Data provided:

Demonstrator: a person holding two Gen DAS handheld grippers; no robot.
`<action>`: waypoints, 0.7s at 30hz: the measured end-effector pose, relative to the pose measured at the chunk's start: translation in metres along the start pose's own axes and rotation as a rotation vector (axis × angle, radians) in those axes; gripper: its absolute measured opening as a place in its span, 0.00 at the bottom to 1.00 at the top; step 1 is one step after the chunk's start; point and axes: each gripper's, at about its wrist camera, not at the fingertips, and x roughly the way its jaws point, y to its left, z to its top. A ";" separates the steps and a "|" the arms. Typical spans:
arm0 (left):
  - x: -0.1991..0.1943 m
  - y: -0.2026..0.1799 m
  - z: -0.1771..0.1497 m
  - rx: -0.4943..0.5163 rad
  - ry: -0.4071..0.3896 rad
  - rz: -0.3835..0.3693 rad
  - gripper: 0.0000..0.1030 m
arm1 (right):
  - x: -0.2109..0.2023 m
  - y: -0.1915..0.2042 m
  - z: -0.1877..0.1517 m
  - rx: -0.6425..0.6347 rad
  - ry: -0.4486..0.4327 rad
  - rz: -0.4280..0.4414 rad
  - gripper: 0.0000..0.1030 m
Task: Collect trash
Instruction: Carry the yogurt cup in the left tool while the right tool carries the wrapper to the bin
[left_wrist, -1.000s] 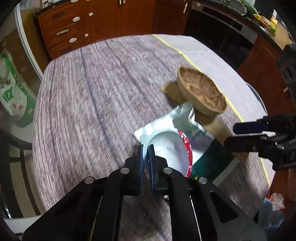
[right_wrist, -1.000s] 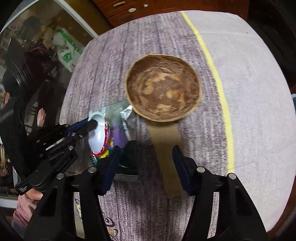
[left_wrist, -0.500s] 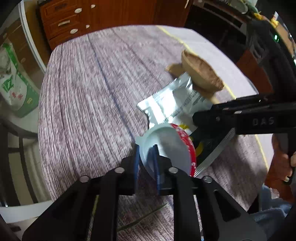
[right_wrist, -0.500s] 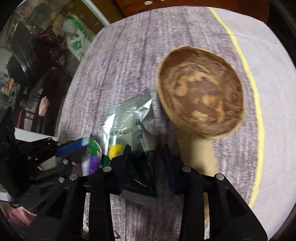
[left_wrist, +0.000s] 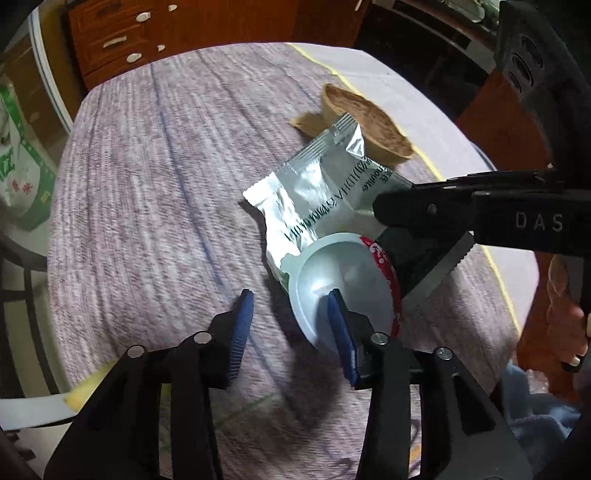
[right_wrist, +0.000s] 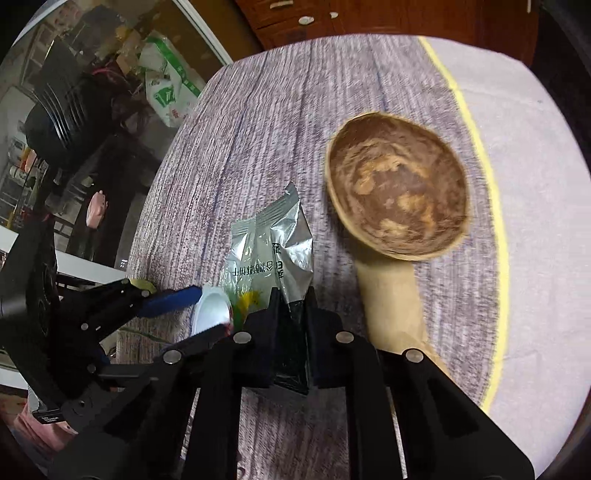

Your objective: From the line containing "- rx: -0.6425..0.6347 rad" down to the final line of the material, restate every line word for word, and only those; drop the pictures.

Reply to the exercise:
  - rx: -0.6425..0.6347 rad
  - ry: -0.4486..0.4327 rad
  - rz: -0.4280..0.4414 rad
  - gripper: 0.0000..0.1030 m
Task: Collect trash
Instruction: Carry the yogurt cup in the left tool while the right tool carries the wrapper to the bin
[left_wrist, -1.000s] 
[right_wrist, -1.000s] 
[left_wrist, -0.500s] 
[right_wrist, -0.500s] 
[left_wrist, +0.000s] 
[right_wrist, +0.000s] 

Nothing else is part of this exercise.